The 2016 presidential race may be a whole new ball game in terms of fundraising, but most of the players’ names are awfully familiar — even if their faces are a bit more lined.
Very few of the top donors to the super PACs backing one of the many GOP White House hopefuls or handful of Democratic candidates are new to giving substantial political gifts, according to a review of Federal Election Commission data by the Center for Responsive Politics, and many have been active for decades.
The relative absence of new faces in the very small pool of really big donors magnifies the impact of ultra-wealthy individuals who have been participating in the process for years — the Robert McNairs, Jeffrey Katzenbergs and Richard Uihleins of the fundraising world.
But they are anteing up more than ever before as their favored candidates’ campaigns become ever more intertwined with the super PACs, announcing combined fundraising totals and splitting up activities, like voter outreach, that once were firmly functions of the campaign committees — not the supposedly independent outside groups.

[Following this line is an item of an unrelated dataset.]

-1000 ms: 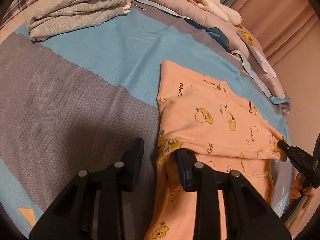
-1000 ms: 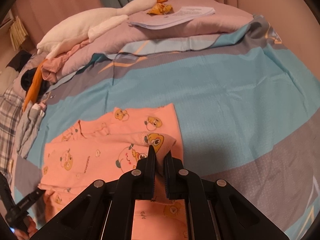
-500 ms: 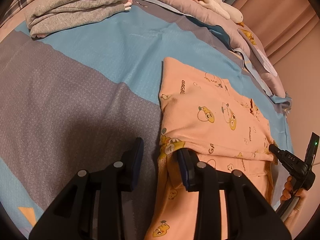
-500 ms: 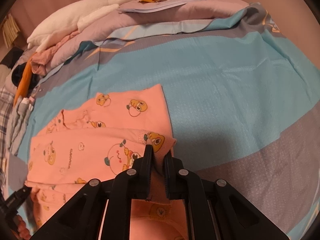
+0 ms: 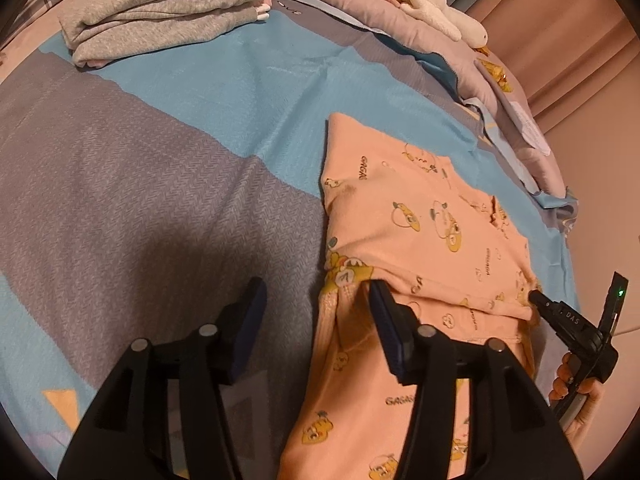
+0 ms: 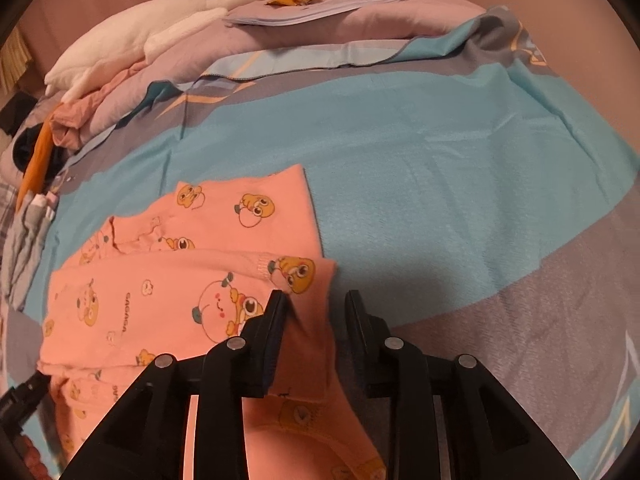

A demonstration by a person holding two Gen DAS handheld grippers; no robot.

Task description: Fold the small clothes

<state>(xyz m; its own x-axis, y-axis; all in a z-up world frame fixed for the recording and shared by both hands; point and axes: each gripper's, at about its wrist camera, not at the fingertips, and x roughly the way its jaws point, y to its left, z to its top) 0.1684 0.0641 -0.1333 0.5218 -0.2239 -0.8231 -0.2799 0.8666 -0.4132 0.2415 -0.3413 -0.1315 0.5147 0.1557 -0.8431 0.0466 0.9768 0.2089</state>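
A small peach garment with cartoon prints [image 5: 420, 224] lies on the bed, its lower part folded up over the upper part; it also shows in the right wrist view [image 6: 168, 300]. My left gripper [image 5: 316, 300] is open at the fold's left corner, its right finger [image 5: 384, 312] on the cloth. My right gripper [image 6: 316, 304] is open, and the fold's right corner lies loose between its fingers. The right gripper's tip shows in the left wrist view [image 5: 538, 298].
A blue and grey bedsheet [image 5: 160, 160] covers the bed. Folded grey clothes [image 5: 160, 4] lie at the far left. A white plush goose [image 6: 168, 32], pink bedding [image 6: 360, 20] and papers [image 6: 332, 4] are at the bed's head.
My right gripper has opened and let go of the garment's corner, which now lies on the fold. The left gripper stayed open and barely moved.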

While there are no complete ingenues among the rosters of top donors to the super PACs, which filed their disclosure reports for the first half of the year this week, there are a few who previously haven’t given sums anything like those they are notching this year. They include the Texas-based Wilks family, four members of which gave $15 million to groups backing Sen. Ted Cruz (R-Texas); brothers Farris and Dan are religious conservatives who got rich in the fracking business. Another: Laura Perlmutter, who gave $2 million to a super PAC supporting Sen. Marco Rubio (R-Fla.).
The pure numbers are staggering: In the 2012 election cycle, all the presidential super PACs together had raised about $26 million by June 30 of the year before the vote. This time, the total comes to more than $258 million at the same point in time.
That’s about double the more than $130 million the presidential campaigns raised in the first six months of this year, setting up a new paradigm for campaign finance at the federal level. Jeb Bush and Hillary Clinton, with combined totals of $114 million and $71 million respectively, have settled themselves atop the all time list of presidential campaign-related fundraising in the first six months of the year before the election.
Several of the Republican efforts have been utterly dominated by outside groups raising unlimited amounts from individuals, corporations and other organizations. Seven Republican candidates reported larger fundraising totals for their supposedly unconnected super PACs than they disclosed for their campaigns, with the pro-Bush Right to Rise group pulling in nearly 10 times as much as the campaign itself.
A caveat, though: Absent this super PAC fundraising, the candidates themselves are lagging far behind the pace set in 2007, the last campaign with no incumbent seeking re-election. Six of the seven largest fundraising totals at this point in all prior cycles came in 2007 when Hillary Clinton, Barack Obama, Mitt Romney, Rudy Giuliani, John McCain and John Edwards all raised more than $23 million by June 30. Only four of this year’s competitors (Bush, Clinton, Cruz and Rubio) have reached that level for their campaigns and super PACs combined.